The oldest form of collectable sports items is the baseball card. Started in the late 1800s by a tobacco manufacture, the cards were printed on the back of the package and contained basic information about the players. Quickly picking up popularity, cigarette manufactures begin to do the same, and eventually gum manufacturers who brought in a younger audience. Although production declined during WWII, Topps chewing gum came out with new color cards that had the players picture, vital information and current statistics that quickly helped revive the phase. Today, cards are made for nearly every sport including baseball, football, and basketball and, depending on the condition and the player featured, can be worth thousands of dollars.

Another popular item to collect is equipment from their favorite sport or player; including jerseys, hats, and balls.
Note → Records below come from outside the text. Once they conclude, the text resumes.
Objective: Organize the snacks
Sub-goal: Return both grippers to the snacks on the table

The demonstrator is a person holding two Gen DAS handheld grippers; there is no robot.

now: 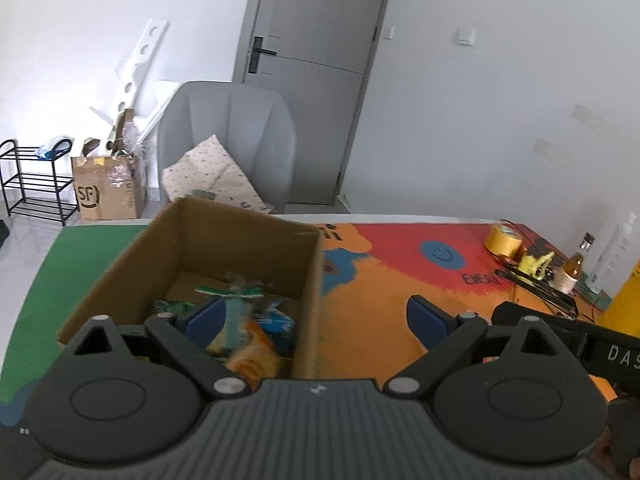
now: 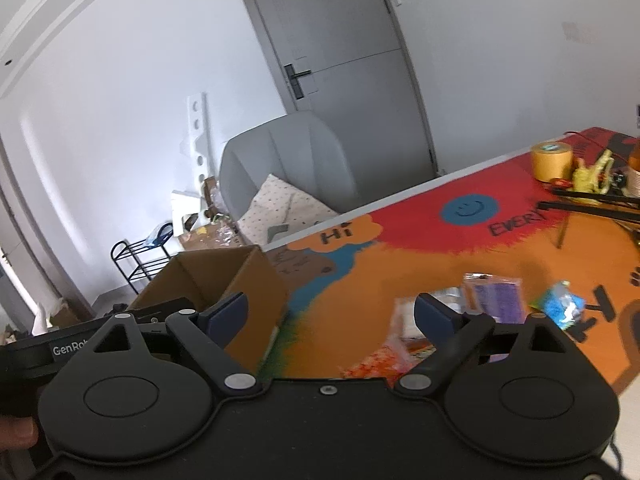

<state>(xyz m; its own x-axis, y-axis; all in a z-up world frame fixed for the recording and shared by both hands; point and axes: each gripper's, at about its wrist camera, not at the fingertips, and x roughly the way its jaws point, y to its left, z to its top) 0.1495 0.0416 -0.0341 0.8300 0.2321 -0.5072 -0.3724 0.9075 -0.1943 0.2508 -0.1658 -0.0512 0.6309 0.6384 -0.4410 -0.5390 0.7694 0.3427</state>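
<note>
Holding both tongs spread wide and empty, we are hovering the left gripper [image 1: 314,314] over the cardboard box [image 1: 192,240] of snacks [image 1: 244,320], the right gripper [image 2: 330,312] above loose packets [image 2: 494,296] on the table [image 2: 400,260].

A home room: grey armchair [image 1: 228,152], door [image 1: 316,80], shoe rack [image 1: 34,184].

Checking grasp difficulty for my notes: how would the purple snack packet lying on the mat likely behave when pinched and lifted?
The purple snack packet lies flat with a shiny film surface, so it is probably light, floppy and a bit slippery between pads. It seems to overlap neighbouring packets, so lifting might drag one along. Blur hides its seams.
</note>
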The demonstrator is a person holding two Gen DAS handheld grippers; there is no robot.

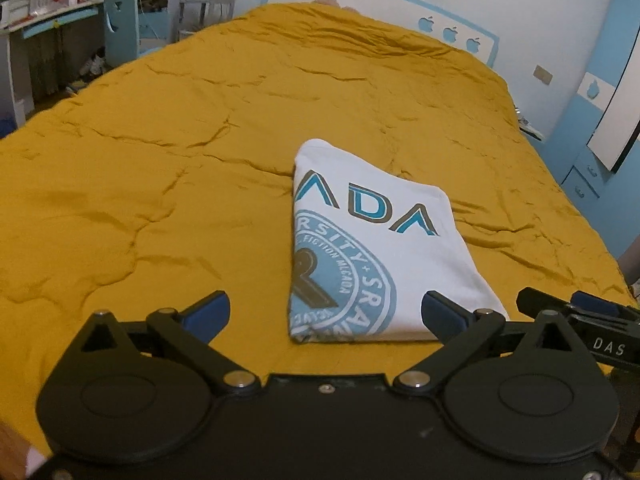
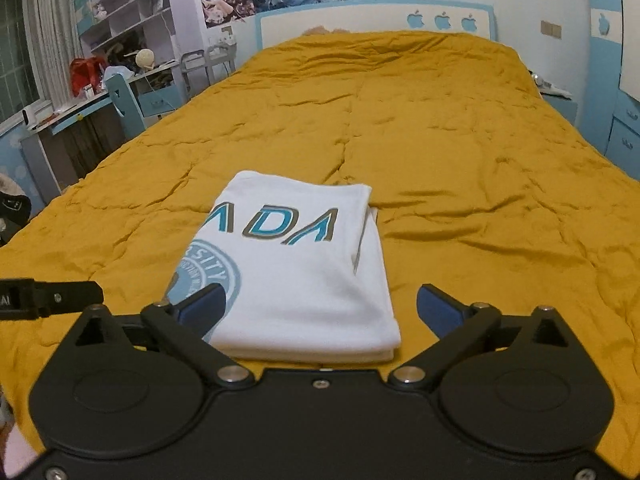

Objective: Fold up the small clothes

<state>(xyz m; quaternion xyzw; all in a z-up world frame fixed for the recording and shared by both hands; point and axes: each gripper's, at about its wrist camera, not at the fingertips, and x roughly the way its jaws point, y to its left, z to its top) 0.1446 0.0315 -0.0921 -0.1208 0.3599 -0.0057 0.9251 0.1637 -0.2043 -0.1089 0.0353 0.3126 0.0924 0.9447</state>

The items can either be from a particularly important game, such as the Super Bowl or World Series, or they can be autographed. Having both the item and the signature makes the item worth even more.

Anytime you collect anything it is important to watch out for frauds. It’s best to keep the phrase “If it sounds too good to be true it usually is” as a motto that can save you a lot of money and heartache. The world of sports collection can be fun and exciting when done with your eyes open. A fan of the NFL enjoys watching the game, but an avid collector looks for ways to preserve the sport and its history one item at a time — whether it’s signed footballs, NFL watches, or player bobbleheads.